I think on a stage count basis, we're probably down between 20% and 25% now on a first stage number. We're being pretty -- part of the reason you see that lower CapEx number in the Eagle Ford is cost savings, it's not all -- just deferring completions. There are cost savings built into that. And we're pretty -- been pretty cautious about -- we're not just going out and adding a whole bunch of stages to wells yet. We're not at a point yet where we can really talk about how much stage count impacts rate and reserves. I'm think it's probably another 6 months or so before we'll really be able to talk about that much. I think there are some logical places we're adding stage count helps, it should make sense. But at this point, we are seeing about a 20% to 25% stage count reduction. We are spending a little more money on stage count, but not a ton. And so we have seen some cost reduction. On the drilling side, drilling costs in the Eagle Ford are pretty firm, but we are saving some money on the completions.

Welles W. Fitzpatrick - Johnson Rice & Company, L.L.C., Research Division

Okay. And just one last one. Any ethane or how much, if any, ethane were you guys rejecting in South Texas in the second quarter?

Javan D. Ottoson

Well, we didn't reject any ethane in South Texas, to my knowledge, in the second quarter. And it's not really, right now, it's not really close to that decision. We do have the ability to reject, if we want to, on several of our contracts, though we haven't been doing it.

Operator

Your next question comes from Scott Hanold, RBC Capital Markets.

Scott Hanold - RBC Capital Markets, LLC, Research Division

Going to the Permian. It looks like you've built a nice position up there in the Northern Midland basin. Is there a room to expand that further, or is it pretty competitive or already locked down up there?

Javan D. Ottoson

Well, I think there is some potential in the play. And I will say this just to try to scare people away from it, it's not an easy play. And there is some technology here that needs to be applied to really understand this reservoir, and if you don't apply it correctly, you won't get very good results. So we think there is some potential running room. Right now, we've got a big chunk bit off and we're going to work on it for a while. But I think over time there may be some opportunity to run. This is sort of out of the really shaley -- the intervals where people are most -- people are chasing shales, so it's little less heated maybe than some of the shale play areas. So I hope we can build some more position, I guess, that's the easiest way to say it.

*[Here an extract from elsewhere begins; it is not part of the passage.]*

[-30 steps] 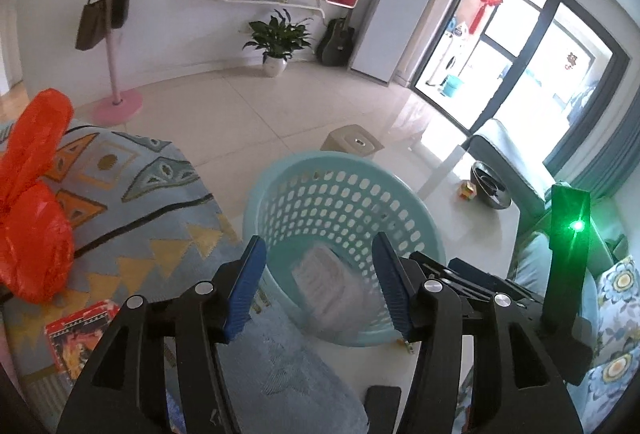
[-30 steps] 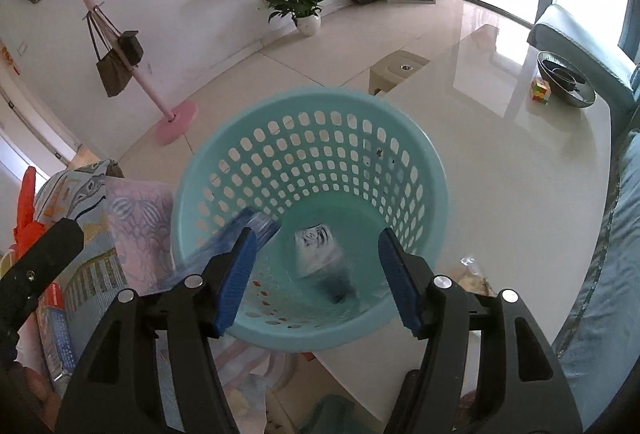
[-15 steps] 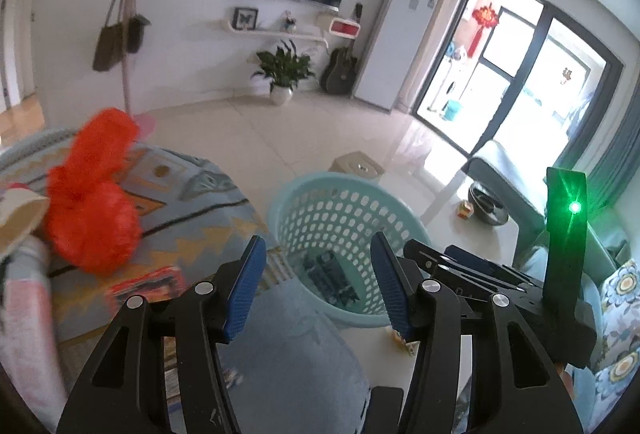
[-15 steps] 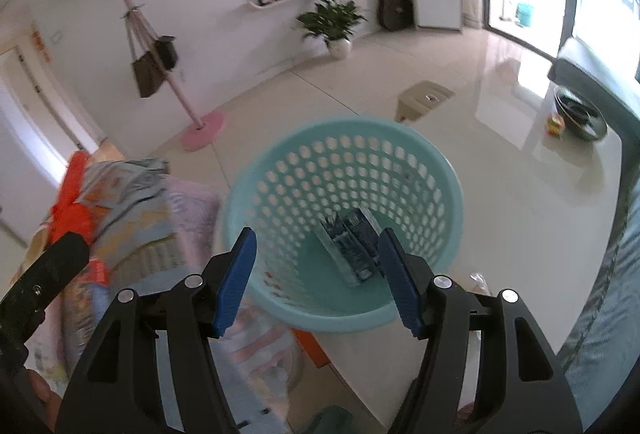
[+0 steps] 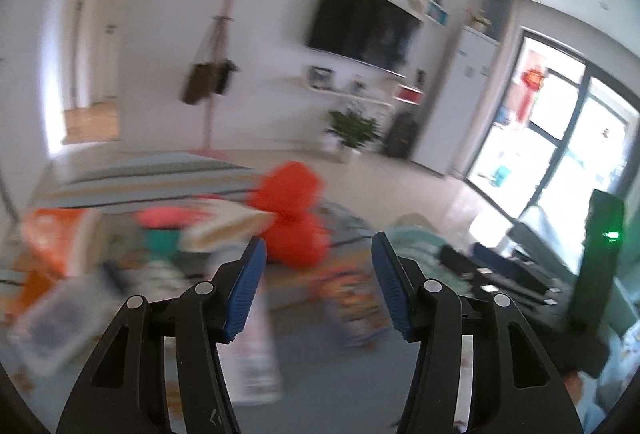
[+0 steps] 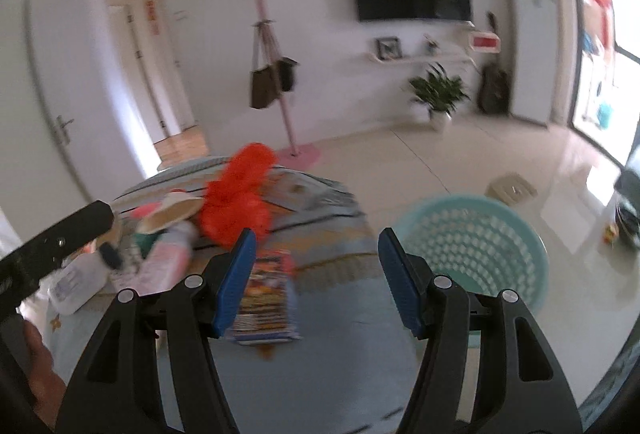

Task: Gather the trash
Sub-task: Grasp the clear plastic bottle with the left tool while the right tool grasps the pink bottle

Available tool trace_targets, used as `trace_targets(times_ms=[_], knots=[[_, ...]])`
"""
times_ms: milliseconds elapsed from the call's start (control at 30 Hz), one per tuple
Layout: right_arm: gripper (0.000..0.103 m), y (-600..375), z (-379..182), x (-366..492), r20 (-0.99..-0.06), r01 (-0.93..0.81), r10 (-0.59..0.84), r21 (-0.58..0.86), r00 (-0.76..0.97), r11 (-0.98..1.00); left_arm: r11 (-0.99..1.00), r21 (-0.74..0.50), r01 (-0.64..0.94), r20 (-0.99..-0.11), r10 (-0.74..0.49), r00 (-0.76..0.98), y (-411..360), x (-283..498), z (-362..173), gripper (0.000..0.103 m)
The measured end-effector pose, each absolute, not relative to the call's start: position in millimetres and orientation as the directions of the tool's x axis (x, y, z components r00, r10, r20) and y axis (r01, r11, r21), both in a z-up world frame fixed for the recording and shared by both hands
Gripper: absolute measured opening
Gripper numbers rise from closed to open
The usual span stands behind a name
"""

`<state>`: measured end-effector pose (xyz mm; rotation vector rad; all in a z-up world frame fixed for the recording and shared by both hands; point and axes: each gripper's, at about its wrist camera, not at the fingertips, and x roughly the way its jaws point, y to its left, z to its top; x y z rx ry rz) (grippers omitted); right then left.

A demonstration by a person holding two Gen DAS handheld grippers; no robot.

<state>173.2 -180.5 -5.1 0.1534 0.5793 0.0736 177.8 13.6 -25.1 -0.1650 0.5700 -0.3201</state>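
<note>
Though blurred, red bag (image 5: 294,218) beyond parted jaws.

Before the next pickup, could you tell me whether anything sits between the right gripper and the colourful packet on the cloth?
Nothing visible does: the right gripper is open and empty, and the colourful packet lies just beyond its left fingertip.

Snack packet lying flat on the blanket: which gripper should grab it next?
Probably right. The open right gripper frames the snack packet directly, basket beside it; the left gripper is also open, its view blurred.
</note>
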Motion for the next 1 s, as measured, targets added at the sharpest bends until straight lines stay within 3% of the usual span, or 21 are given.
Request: trace_targets(times_ms=[233,400,533,600,833,900,1000], knots=[[0.057,-122.2,-5.8,175.1,-0.539,-0.116,0.175,0.141,0.824,0.983,0.964,-0.254,0.076,-0.526,-0.204,0.826,115.4,168.4,-30.2,0.054],[0.051,-78.1,-16.1,176.4,-0.578,-0.194,0.259,0.172,0.774,0.966,0.979,-0.202,-0.004,-0.6,-0.121,0.791,174.0,179.7,-47.5,0.054],[0.051,-38.7,-26.2,185.5,-0.617,-0.215,0.278,0.176,0.736,0.961,0.974,-0.223,0.031,-0.655,-0.173,0.735,200.4,190.6,-66.4,0.059],[0.051,-23.0,-33.8,193.1,-0.644,-0.209,0.27,0.171,0.716,0.963,0.967,-0.253,0.045,-0.681,-0.211,0.701,202.2,196.6,-76.5,0.067],[0.051,-8.4,-59.6,220.7,-0.726,-0.147,0.22,0.163,0.652,0.976,0.967,-0.23,0.113,-0.748,-0.25,0.614,189.1,195.0,-87.7,0.066],[0.051,-9.9,-64.6,224.6,-0.739,-0.141,0.226,0.177,0.635,0.974,0.961,-0.237,0.143,-0.763,-0.275,0.585,182.1,192.2,-87.9,0.059],[0.051,-14.7,-71.1,229.8,-0.754,-0.124,0.227,0.192,0.616,0.974,0.957,-0.234,0.173,-0.773,-0.291,0.564,171.7,187.7,-88.2,0.058]])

Scott Hanold - RBC Capital Markets, LLC, Research Division

Okay. Okay. And so the way it sounds, you're not looking right now, but you could opportunistically. Do you think this as a fairly expansive play or is it really a little bit more regionally tight?

Javan D. Ottoson

I would say it's very -- I'd say it's -- I don't know the word regionally tight. It is a geologically constrained play in a sense, okay? And I don't want to get too much into the geology because -- could give a lot away here, but it's not a -- it's not like, playable over huge areas of the Permian basin. You need to be in a certain place to make it work and you need certain technologies, certain data to really be able to play it. And we think we understand that and hopefully a lot of other people don't. I didn't -- And I didn't say that we weren't looking for acreage yet and I didn't say we were either, so...

Scott Hanold - RBC Capital Markets, LLC, Research Division

Okay. Understood. And I guess my next logical question I think I can guess a response is, what technically is more challenging or different about this reservoir?

Javan D. Ottoson

Yes, I don't think I'll address that question.

Operator

Your next question comes from Michael Scialla, Stifel, Nicolaus.

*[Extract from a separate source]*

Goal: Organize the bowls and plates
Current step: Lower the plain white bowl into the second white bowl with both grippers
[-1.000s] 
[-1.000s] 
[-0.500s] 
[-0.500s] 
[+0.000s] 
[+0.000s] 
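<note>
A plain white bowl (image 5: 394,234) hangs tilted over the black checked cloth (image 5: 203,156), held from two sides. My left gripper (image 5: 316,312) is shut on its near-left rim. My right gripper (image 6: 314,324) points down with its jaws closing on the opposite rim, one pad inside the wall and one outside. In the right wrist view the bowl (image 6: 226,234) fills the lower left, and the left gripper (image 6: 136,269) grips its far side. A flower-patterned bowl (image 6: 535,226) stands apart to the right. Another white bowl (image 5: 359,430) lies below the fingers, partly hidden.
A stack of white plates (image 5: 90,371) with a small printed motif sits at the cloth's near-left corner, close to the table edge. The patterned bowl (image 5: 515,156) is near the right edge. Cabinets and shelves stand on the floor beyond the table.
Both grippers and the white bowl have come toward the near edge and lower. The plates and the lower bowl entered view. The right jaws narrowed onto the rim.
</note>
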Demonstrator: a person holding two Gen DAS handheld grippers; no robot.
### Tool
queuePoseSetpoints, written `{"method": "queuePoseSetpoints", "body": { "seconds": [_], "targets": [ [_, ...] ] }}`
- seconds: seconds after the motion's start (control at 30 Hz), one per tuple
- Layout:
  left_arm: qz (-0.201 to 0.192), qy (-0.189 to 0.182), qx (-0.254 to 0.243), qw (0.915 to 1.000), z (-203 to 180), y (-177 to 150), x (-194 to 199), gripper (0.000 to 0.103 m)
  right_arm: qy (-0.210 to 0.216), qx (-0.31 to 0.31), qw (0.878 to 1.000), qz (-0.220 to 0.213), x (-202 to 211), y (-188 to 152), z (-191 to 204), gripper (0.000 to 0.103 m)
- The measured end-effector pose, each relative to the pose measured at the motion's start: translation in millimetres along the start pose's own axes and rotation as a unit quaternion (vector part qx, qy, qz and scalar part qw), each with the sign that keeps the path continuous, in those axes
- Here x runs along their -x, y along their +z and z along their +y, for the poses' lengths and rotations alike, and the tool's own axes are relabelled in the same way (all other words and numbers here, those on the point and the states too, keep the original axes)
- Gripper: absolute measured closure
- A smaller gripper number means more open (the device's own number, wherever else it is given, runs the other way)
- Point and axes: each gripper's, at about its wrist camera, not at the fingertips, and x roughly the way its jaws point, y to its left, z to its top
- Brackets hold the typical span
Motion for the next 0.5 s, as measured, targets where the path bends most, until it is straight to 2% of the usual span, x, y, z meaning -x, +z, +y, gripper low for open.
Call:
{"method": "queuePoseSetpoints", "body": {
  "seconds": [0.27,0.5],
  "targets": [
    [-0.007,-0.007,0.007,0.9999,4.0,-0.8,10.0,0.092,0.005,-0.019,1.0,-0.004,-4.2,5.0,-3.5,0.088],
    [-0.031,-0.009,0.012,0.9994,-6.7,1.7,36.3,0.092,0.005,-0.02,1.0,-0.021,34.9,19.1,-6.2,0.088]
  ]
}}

Michael Scialla - Stifel, Nicolaus & Co., Inc., Research Division

I think my questions were kind of on the same lines as Scott's, so probably I'm going to get some limited answers here, but I'll try anyway. The improvements you made on these more recent wells in the Permian, was that due to geology and location or is that more due to the way you drilled and completed the wells?

Javan D. Ottoson

It's a combination of them, Mike. I think we've disclosed in the past that we drilled some vertical wells in the play, and we had some early success in vertical wells here and kind of thought that was where we're going to go with it. And then some subsequent vertical wells showed us that, well, we really need to drill these horizontally. And so we reworked our program, we redid a lot of our geologic interpretation and started drilling horizontal wells. And these wells, we're showing here results from our horizontal wells. And that's really what made the difference for us. And there's a lot of science associated with the direction we're drilling those and how we're completing them, but I'm not going to get into that too much.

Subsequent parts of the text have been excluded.